The Front for Dr X is absolutely right - the B-17 cannot be understood as a single entity any more than a sloop of war during Trafalgar. And 95% of the work of the sculpture, if approved, would be making these formations work in metal wire across a 150 foot span.


As the war went on, the horde got bigger, sort of like a Necromancer's horde in Heroes of Might & Magic. As the Wikipedia article on the 8th Air Force points out: "On 7 April, Eighth Air Force dispatched thirty-two B-17 and B-24 groups and fourteen Mustang groups (the sheer numbers of attacking Allied aircraft were so large in 1945 that they were now counted by the group) to targets in the small area of Germany still controlled by the Nazis..."

Stalin reputedly said: "quantity has a quality all its own."

And nothing the Germans could do, no matter how heroic or insane (and the German operations were often richly imbued with both characteristics), could stop them. From the Wikipedia article:

"The next day [March 3, 1945], the largest formation of German jets ever seen made attacks on Eighth Air Force bomber formations over Dresden and the oil targets at Essen, shooting down a total of three bombers."

7) Some planes are strongly identified with the victory phase of the war (the P-51, the Hellcat), and others are strongly identified with the ugly early years (the Devastator torpedo bomber, the Brewster Buffalo). The B-17 was in service through the entire conflict, and as such participated both in unequivocal victories, and horrific defeats.

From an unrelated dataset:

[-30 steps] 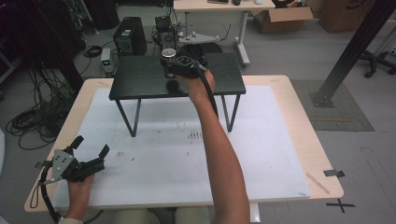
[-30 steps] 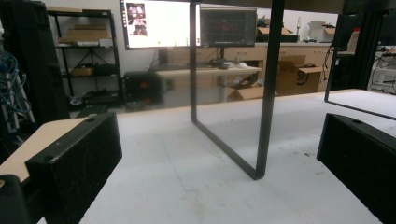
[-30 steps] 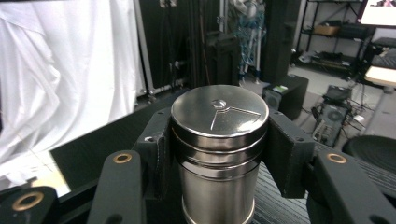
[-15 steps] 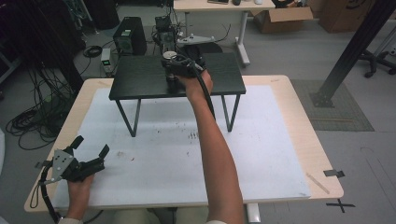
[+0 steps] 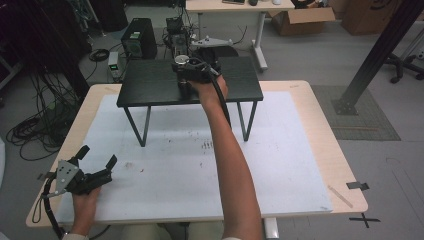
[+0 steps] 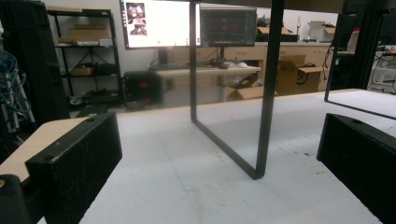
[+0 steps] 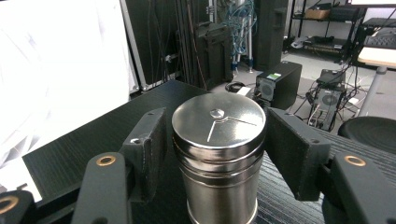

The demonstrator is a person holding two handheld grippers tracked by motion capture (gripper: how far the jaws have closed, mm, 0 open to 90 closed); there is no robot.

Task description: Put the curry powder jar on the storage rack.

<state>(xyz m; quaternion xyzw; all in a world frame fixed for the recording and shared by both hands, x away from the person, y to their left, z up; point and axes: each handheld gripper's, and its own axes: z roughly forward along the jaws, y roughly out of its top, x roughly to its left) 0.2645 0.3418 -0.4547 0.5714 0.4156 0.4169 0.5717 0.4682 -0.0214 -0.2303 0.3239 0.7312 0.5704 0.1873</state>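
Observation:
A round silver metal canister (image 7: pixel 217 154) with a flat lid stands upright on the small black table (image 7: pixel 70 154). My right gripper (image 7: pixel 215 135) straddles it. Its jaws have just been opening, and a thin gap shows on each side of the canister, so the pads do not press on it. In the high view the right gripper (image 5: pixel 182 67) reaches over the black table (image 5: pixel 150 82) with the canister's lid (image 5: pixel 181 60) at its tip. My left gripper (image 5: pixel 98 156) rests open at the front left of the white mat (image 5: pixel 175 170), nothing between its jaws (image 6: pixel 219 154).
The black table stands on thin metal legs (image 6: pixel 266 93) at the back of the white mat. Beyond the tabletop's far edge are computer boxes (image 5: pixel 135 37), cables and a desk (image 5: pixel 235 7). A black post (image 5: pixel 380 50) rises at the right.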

8) From the German perspective, the B-17 can be seen as a severe ideological challenge. The Germans spent an inordinate amount of time trying to look scary ("have you looked at our caps recently? ...they have skulls on them..."). They put a siren on the Stuka to scare the people it didn't kill.

(B-17 G Boeing Field, June 2008.)

Very nice, but the B-17 wasn't designed to look scary, it was designed to work. It was really good at carrying a bunch of bombs to an oil refinery and dropping them on it. This was sort of a kneecapping for the "my vision is reality" delusions of the Nazi leadership.

(As I wrote that last sentence I thought of "shock and awe" and "the reality-based community". Hmmm.)

The B-17 made bullshit walk. It was radically materialistic and annihilated ideology. It was a big, shiny, loud, clumsy, deadly fact. And the Germans had no answer for it.

Kudos for the phrase "annihilated ideology." This is the nut of the American form of anti-fascism.

This picture of scrapped B-17s awaiting salvage also seems relevant.

My Dad, stationed as a meterologist in Frankfurt in early 1946, remembered seeing the B-17s lined up like this, for sale at $100 each. People bought them and drained the remaining gas to supply the gray market.

Good luck with this project. It is awesome.